- Author: Kathy Keatley Garvey
Page, a UC Davis doctoral alumnus, a UC Davis distinguished emeritus professor and former chair of the UC Davis Department of Entomology, wrote an article The Art of the Bee for the journal, and editor Robert Brodschneider interviewed him in a piece titled Robert E. Page Jr--Mapper of the Genetic Architecture of the Honey Bee.
Rob lives and breathes bees, UC Davis, and Arizona State University (ASU). He obtained his doctorate in entomology in 1980 from UC Davis; joined the UC Davis faculty in 1989; and chaired the Department of Entomology from 1999 to 2004. After retiring from UC Davis in 2004, he accepted an appointment at ASU as founding director of the School of Life Sciences. He served as provost of ASU from 2013- 2015, and dean of the College of Liberal Arts and Sciences, 2011-2013.
His research on honey bee behavior and genetics appears in his publications: Queen Rearing and Bee Breeding (1997, with Harry H. Laidlaw Jr., his major professor at UC Davis and "the father of honey bee genetics"); The Spirit of the Hive, Harvard University Press (2013); and The Art of the Bee, Oxford University Press (2020). His 230-plus research papers have been cited more than 20,000 times.
Much of Rob Page's research occurred at UC Davis. For 24 years, from 1989 to 2015, he maintained a honey bee-breeding program, managed by bee breeder-geneticist Kim Fondrk, at the Harry H. Laidlaw Jr. Honey Bee Research Facility on Bee Biology Road, west of the central campus. Their contributions include discovering a link between social behavior and maternal traits in bees. Their work was featured in a cover story in the journal Nature. In all, Nature featured his work on four covers from work mostly done at UC Davis.
Looking to learn more about bees? You'll want to pick up a copy of his book, ;The Art of the Bee: Shaping the Environment from Landscapes to Societies, 2020, Oxford University Press), and/or access his newly created free YouTube channel, The Art of the Bee," at https://www.youtube.com/@artofthebee.
Why did Page create the free and accessible-to-all YouTube Channel? Because that's what Alexander von Humboldt (1769-1859), known as a German geographer, naturalist, explorer, and proponent of Romantic philosophy and science, would have done.
It's about making science understandable.
"Von Humboldt appealed to artists to learn about nature, and ecology, and paint it," Page wrote in the Bee World article. "He believed that artists and writers could do more to advance an understanding of science and nature than the scientific specialist. His plea was for making science understandable to the public, a plea for popular science."
Page's YouTube channel guides the viewer through "the fascinating biology and behavior of the bee," presented in 38 videos ranging from 4 to 27 minutes in length. He organized the videos into six segments that roughly correspond to the nine chapters of the book:
- Landscape Artists
- Environmental Engineers
- The Social Contract
- Superorganisms
- How to Make a Superorganism
- Song of the Queen.
We love this passage from his book:
"The impact of bees on our world is immeasurable.

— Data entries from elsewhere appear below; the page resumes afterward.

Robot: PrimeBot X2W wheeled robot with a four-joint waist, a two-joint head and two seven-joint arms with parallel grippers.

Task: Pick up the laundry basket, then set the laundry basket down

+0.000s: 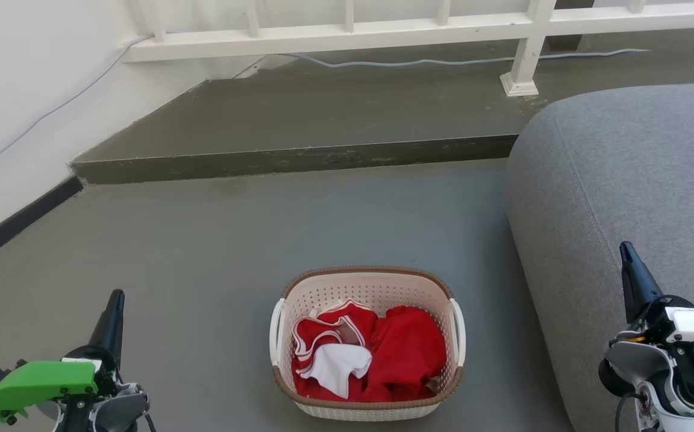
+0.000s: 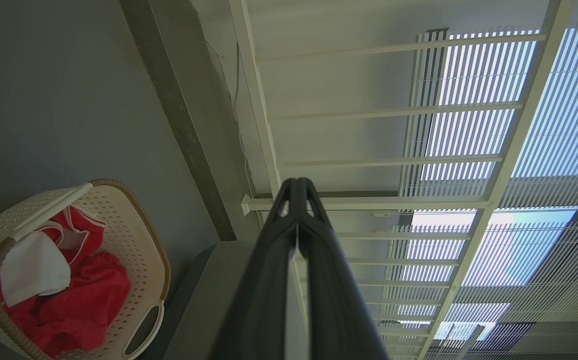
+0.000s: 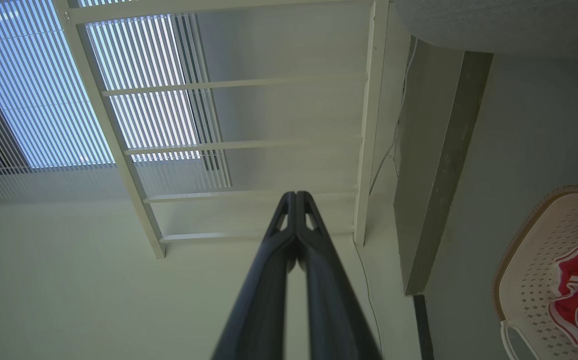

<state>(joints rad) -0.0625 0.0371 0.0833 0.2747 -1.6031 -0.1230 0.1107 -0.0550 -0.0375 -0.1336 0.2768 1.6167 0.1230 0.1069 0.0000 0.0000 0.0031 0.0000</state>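
Seeing nothing done yet: laundry basket (image 1: 370,289) on floor (image 1: 233,228) near grey sofa (image 1: 622,168), untouched. Left jaws and right jaws pressed together, empty, flanking it, well apart. I judge lift, set-down both remain.

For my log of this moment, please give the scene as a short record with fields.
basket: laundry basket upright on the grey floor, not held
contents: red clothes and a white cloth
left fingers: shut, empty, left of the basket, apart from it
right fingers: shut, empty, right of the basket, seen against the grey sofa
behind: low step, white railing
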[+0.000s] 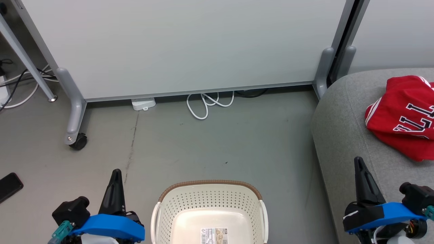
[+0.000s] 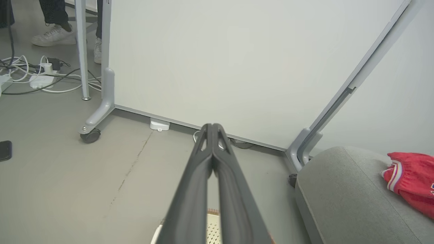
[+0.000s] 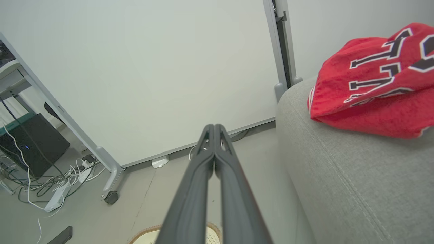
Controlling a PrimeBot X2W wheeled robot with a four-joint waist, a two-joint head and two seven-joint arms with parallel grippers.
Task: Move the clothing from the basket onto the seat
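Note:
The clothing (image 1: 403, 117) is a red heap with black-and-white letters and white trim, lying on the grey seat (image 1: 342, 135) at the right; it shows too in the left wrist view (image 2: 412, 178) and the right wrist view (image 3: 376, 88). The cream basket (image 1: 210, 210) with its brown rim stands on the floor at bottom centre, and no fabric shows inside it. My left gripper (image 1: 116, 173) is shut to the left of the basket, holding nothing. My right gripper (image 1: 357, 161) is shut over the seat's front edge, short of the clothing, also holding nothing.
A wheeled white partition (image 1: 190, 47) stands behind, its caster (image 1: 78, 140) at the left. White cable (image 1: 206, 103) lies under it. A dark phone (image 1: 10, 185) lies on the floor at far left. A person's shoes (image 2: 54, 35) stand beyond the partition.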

Bees are responsible for the evolution of the vast array of brightly-colored flowers and for engineering the niches of multitudes of plants, animals, and microbes. They've painted our landscapes with flowers through their pollination activities and have evolved the most complex societies to aid their exploitation of the environment."
We can learn so much from the bees...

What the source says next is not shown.